#### WORK INSTRUCTION
What is the number of lines in the listing that contain "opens"? Give that number only.

----------------

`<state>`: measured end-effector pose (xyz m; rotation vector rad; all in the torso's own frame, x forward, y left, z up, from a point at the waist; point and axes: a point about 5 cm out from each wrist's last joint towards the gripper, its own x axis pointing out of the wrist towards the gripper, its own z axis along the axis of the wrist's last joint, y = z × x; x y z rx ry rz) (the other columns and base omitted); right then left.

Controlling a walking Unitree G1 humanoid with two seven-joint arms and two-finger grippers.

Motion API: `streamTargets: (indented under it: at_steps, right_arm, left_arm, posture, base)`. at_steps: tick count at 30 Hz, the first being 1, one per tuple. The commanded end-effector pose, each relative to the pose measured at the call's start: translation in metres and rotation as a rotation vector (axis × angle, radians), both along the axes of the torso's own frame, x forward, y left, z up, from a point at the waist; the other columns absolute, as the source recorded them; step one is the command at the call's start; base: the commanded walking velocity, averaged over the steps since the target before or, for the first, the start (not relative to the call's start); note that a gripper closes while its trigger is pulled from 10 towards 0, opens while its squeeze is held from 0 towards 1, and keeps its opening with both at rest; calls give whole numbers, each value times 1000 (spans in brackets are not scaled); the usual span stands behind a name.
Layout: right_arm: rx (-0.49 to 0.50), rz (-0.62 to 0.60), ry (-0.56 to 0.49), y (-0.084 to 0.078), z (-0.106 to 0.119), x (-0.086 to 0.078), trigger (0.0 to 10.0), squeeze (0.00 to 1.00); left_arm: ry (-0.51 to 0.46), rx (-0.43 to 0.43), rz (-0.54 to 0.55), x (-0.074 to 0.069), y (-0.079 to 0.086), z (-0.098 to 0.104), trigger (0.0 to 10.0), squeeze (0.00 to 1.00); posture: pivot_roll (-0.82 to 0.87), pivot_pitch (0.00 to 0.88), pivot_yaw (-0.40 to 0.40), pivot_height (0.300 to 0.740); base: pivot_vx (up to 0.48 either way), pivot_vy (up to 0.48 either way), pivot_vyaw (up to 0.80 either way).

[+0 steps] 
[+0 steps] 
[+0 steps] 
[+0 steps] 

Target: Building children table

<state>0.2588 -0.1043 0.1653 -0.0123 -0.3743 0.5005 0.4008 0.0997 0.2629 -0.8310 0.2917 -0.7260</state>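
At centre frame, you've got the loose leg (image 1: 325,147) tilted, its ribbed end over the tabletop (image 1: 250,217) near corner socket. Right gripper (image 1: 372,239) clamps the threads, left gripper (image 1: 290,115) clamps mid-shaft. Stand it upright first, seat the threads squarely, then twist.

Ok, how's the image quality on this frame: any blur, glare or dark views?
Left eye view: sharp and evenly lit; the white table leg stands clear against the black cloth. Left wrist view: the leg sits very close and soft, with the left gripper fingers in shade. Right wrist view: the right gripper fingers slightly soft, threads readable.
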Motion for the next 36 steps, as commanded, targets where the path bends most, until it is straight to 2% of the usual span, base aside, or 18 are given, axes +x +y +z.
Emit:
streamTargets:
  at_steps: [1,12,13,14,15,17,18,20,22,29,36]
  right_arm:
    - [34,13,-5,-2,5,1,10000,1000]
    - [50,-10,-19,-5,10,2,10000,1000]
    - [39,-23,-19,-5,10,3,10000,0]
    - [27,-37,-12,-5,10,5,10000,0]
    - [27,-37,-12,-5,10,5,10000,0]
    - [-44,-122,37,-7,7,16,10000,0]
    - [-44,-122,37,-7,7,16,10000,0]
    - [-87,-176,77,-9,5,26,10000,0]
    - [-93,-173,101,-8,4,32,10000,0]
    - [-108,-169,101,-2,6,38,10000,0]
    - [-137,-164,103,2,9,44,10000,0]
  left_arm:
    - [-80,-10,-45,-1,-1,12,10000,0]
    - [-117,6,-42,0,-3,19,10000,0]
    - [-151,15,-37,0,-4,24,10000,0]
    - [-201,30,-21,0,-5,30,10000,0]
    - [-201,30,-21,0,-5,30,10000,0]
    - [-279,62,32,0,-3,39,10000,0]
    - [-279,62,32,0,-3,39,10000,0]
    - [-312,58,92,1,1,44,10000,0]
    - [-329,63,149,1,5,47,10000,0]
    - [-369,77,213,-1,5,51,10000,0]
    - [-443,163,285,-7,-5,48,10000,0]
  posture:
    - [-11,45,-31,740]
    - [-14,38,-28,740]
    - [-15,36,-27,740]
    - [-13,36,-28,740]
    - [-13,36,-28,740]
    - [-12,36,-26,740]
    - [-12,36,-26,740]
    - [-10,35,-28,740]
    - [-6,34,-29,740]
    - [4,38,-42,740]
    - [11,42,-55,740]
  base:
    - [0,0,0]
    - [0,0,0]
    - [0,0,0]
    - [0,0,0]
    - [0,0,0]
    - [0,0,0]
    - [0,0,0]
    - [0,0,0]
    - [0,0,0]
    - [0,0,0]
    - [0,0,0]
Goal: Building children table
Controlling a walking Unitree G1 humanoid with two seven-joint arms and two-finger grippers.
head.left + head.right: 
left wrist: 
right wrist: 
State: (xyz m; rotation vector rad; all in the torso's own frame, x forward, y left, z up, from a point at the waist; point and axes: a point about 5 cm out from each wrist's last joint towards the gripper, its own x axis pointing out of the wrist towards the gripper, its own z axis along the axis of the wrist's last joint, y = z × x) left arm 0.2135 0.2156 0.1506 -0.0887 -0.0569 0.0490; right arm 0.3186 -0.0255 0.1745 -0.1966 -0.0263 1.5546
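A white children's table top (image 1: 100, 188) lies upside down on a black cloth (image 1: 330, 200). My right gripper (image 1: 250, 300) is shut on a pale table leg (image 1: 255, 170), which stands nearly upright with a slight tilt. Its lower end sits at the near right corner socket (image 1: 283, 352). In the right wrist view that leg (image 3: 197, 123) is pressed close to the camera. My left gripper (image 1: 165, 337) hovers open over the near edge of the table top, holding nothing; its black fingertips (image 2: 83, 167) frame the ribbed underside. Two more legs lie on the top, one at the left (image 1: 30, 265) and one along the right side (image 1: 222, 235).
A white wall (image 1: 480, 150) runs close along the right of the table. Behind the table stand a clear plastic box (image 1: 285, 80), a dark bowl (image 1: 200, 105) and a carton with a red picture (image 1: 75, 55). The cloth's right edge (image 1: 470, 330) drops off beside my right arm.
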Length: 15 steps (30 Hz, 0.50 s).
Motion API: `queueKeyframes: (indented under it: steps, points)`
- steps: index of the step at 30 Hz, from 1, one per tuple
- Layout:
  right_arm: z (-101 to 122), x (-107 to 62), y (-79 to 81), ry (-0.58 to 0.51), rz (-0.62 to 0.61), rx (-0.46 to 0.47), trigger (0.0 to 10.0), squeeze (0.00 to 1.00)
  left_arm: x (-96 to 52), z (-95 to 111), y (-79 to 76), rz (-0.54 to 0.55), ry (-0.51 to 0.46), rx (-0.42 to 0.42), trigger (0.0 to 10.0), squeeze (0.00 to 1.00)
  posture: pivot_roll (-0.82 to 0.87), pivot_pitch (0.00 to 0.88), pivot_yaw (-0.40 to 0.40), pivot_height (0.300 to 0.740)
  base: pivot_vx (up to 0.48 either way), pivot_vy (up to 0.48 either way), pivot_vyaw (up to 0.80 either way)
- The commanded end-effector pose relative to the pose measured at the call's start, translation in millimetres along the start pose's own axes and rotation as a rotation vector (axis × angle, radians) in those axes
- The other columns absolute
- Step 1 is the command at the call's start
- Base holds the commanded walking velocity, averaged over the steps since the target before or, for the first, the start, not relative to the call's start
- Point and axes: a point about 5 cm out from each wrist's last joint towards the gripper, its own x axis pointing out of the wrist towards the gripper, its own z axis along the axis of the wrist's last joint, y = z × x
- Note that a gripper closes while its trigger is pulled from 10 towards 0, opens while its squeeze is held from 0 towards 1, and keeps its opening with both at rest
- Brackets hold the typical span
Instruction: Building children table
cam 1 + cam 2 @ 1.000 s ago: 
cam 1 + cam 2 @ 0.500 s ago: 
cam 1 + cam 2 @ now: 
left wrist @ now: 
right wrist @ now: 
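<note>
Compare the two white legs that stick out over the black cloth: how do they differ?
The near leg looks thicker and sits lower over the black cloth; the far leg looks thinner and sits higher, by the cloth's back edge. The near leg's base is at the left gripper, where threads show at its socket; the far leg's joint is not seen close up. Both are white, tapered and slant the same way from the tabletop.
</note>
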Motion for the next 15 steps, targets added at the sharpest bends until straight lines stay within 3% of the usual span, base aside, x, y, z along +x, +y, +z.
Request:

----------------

#### RESULT OF THIS TASK
2